Applied Sciences (Switzerland), cilt.12, sa.23, 2022 (SCI-Expanded) identifier identifier

  • Yayın Türü: Makale / Tam Makale
  • Cilt numarası: 12 Sayı: 23
  • Basım Tarihi: 2022
  • Doi Numarası: 10.3390/app122312266
  • Dergi Adı: Applied Sciences (Switzerland)
  • Derginin Tarandığı İndeksler: Science Citation Index Expanded (SCI-EXPANDED), Scopus, Aerospace Database, Agricultural & Environmental Science Database, Applied Science & Technology Source, Communication Abstracts, INSPEC, Metadex, Directory of Open Access Journals, Civil Engineering Abstracts
  • Anahtar Kelimeler: postal service delivery, e-scooter, machine learning algorithms, estimation, micro-mobility, MOBILITY
  • Marmara Üniversitesi Adresli: Evet

Özet

© 2022 by the authors.This research aims to estimate the delivery time and energy cost of e-scooter vehicles for distributing mail or packages and to show the usage efficiency of e-scooter sharing services in postal service delivery in Turkey. The machine learning (ML) methods used to implement the prediction of delivery time and energy cost as output variables include random forest (RF), gradient boosting (GB), k-nearest neighbour (kNN), and neural network (NN) algorithms.
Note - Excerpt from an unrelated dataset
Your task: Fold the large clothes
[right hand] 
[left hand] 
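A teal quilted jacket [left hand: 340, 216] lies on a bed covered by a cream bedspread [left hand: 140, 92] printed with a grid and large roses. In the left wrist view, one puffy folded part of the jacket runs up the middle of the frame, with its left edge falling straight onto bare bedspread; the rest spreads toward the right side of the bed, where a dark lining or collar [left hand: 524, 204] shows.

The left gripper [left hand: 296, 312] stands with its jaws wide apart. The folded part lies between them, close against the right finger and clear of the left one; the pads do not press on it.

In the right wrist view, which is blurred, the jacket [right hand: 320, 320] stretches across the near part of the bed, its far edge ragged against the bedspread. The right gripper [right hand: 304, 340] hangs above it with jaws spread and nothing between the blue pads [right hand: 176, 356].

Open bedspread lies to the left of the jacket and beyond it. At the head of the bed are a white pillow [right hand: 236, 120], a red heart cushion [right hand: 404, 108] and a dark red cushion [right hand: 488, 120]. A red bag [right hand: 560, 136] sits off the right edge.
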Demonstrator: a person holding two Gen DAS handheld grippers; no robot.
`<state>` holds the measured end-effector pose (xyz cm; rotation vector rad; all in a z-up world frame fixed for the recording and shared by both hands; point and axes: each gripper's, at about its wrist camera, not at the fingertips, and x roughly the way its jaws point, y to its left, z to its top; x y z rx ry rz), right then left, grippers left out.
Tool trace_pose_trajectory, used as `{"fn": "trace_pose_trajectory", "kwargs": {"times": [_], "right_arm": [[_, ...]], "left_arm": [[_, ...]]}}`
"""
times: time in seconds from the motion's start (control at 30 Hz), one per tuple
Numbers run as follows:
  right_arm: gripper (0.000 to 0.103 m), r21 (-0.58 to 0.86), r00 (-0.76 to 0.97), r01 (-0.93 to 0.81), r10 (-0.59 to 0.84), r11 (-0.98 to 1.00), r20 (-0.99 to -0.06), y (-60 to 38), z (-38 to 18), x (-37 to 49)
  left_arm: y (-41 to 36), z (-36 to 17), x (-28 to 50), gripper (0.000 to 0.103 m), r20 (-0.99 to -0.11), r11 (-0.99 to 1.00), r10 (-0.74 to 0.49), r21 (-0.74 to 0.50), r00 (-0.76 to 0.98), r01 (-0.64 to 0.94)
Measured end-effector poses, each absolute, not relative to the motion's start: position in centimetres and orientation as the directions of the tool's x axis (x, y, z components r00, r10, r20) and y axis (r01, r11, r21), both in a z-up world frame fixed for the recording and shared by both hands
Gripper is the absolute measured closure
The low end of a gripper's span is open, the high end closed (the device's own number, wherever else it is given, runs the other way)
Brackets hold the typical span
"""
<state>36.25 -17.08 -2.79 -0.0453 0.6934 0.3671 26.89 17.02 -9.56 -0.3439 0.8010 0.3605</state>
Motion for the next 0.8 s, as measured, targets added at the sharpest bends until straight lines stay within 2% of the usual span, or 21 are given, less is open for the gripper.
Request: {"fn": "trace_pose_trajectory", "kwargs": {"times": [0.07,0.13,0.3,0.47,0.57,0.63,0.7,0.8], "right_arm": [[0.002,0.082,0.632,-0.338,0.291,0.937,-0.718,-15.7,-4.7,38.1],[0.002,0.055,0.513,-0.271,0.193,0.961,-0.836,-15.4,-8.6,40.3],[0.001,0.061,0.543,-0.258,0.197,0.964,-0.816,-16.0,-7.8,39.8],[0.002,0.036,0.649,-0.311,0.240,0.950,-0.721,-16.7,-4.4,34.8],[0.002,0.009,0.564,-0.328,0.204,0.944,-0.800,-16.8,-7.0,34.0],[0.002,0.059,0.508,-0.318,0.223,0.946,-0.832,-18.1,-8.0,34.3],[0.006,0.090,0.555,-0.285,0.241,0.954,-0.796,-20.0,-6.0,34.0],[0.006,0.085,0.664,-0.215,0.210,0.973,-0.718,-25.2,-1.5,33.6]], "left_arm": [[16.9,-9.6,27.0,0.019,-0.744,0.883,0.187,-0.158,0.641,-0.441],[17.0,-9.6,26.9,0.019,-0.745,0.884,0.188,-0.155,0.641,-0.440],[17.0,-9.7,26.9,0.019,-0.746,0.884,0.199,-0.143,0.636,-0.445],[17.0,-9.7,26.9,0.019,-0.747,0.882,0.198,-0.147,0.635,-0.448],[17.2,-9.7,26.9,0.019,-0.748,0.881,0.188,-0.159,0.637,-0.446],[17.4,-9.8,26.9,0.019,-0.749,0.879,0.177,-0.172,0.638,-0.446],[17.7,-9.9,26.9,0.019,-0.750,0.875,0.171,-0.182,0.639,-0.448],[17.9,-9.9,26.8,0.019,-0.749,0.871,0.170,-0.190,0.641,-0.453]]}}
Fifteen input variables under demographic, environmental, geographical, time, and meta-features are utilised in the ML algorithms. The correlation coefficient (R2) values of RF, GB, NN, and kNN algorithms were computed for delivery time as 0.816, 0.845, 0.821, and 0.786, respectively. The GB algorithm, which has a high R2 and the slightest margin of error, exhibited the best prediction performance for delivery time and energy cost. Regarding delivery time, the GB algorithm’s MSE, RMSE, and MAE values were calculated as 149.32, 12.22, and 6.08, respectively. The R2 values of RF, GB, NN, and kNN algorithms were computed for energy cost as 0.917, 0.953, 0.400, and 0.365, respectively. The MSE, RMSE, and MAE values of the GB algorithm were calculated as 0.001, 0.019, and 0.009, respectively. The average energy cost to complete a package or mail delivery process with e-scooter vehicles is calculated as 0.125 TL, and the required time is approximately computed as 11.21 min. The scientific innovation of the study shows that e-scooter delivery vehicles are better for the environment, cost, and energy than traditional delivery vehicles. At the same time, using e-scooters as the preferred way to deliver packages or mail has shown how well the delivery service works. Because of this, the results of this study will help in the development of ways to make the use of e-scooters in delivery service even more efficient.